▶ _Your objective_
Only the lines below, from the one with "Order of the" through the one with "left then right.", are to be written out, exactly.

· · · ·

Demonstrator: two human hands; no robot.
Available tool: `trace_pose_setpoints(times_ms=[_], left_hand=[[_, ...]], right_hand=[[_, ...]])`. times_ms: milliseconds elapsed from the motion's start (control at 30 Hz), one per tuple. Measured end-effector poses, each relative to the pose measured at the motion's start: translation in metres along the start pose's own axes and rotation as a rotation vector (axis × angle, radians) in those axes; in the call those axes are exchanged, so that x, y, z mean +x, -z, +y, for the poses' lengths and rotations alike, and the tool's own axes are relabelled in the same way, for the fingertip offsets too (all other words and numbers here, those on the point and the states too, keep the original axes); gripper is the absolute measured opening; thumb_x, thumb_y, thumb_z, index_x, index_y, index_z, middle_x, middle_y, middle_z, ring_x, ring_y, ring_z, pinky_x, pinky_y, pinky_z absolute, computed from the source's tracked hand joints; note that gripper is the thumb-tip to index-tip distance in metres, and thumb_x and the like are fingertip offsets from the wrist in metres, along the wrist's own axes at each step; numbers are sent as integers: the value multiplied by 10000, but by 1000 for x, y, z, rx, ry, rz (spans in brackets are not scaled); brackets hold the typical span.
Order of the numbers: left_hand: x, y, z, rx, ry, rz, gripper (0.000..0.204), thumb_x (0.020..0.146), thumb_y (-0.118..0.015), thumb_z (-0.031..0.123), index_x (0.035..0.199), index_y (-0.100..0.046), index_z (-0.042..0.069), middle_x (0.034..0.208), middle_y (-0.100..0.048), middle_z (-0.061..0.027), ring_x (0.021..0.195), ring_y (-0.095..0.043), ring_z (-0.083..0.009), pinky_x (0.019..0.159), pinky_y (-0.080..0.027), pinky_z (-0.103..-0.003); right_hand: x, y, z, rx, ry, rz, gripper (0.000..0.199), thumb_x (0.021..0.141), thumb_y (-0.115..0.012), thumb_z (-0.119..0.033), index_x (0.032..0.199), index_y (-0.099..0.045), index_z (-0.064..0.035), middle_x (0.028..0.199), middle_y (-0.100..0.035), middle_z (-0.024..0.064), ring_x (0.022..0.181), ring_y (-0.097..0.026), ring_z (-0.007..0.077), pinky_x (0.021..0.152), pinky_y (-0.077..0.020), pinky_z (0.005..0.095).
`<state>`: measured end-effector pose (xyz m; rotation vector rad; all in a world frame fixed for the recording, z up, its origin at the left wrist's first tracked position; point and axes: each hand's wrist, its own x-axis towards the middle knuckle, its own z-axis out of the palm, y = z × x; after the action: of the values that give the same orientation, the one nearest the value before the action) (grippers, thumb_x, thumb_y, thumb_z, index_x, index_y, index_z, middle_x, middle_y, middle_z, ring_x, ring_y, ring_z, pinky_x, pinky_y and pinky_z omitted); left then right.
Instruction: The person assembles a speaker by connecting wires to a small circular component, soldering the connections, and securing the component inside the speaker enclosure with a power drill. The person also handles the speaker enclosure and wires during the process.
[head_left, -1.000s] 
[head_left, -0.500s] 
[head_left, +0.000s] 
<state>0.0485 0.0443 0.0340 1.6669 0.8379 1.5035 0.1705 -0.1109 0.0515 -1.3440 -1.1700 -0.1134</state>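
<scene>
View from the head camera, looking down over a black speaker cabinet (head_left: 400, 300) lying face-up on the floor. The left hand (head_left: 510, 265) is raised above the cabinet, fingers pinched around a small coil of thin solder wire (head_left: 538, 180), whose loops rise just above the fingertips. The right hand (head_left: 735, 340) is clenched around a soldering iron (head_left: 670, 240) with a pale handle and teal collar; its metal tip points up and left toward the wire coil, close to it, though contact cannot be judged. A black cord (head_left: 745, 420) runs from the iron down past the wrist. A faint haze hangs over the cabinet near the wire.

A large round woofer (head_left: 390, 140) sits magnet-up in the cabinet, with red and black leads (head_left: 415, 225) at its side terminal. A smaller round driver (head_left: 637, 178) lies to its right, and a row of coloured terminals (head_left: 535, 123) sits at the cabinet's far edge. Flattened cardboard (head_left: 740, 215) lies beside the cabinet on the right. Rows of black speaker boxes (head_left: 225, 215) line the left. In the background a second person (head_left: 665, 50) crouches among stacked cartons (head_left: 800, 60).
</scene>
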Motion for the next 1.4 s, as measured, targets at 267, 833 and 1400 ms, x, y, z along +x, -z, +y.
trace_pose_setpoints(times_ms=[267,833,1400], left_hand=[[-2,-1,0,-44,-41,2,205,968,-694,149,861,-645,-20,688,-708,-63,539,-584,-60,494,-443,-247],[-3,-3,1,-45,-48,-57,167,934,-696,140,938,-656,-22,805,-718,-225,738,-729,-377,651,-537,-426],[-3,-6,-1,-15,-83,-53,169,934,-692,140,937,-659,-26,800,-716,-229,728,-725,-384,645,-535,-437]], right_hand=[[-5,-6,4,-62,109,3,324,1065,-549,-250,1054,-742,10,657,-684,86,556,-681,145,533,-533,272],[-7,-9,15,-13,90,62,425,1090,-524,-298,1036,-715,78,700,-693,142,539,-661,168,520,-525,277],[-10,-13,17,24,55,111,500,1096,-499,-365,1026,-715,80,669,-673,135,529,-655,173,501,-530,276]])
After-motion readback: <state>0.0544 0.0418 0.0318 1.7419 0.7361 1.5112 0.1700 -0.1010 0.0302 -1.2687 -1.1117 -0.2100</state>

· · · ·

▶ _Expected answer_
Order of the numbers: left_hand: x, y, z, rx, ry, rz, gripper (0.000..0.204), thumb_x (0.020..0.146), thumb_y (-0.118..0.015), thumb_z (-0.031..0.123), index_x (0.035..0.199), index_y (-0.100..0.046), index_z (-0.042..0.069), middle_x (0.034..0.208), middle_y (-0.100..0.048), middle_z (-0.061..0.027), ring_x (0.021..0.195), ring_y (-0.095..0.043), ring_z (-0.083..0.009), pinky_x (0.019..0.159), pinky_y (-0.080..0.027), pinky_z (-0.103..-0.003); right_hand: x, y, z, rx, ry, rz, gripper (0.000..0.199), thumb_x (0.021..0.141), thumb_y (-0.115..0.012), thumb_z (-0.119..0.033), index_x (0.032..0.199), index_y (-0.099..0.045), index_z (-0.064..0.035), middle_x (0.028..0.199), middle_y (-0.100..0.035), middle_z (-0.024..0.064), ring_x (0.022..0.181), ring_y (-0.097..0.026), ring_z (-0.007..0.077), pinky_x (0.021..0.152), pinky_y (-0.077..0.020), pinky_z (0.005..0.095).
`<state>`: measured end-effector pose (xyz m; rotation vector rad; all in a world frame fixed for the recording, z up, its origin at the left wrist's first tracked position; point and axes: each hand's wrist, its own x-axis towards the middle knuckle, its own z-axis out of the palm, y = z × x; after the action: of the values that give the same orientation, the one nearest the value before the action) (grippers, thumb_x, thumb_y, thumb_z, index_x, index_y, index_z, middle_x, middle_y, middle_z, ring_x, ring_y, ring_z, pinky_x, pinky_y and pinky_z omitted); left then right.

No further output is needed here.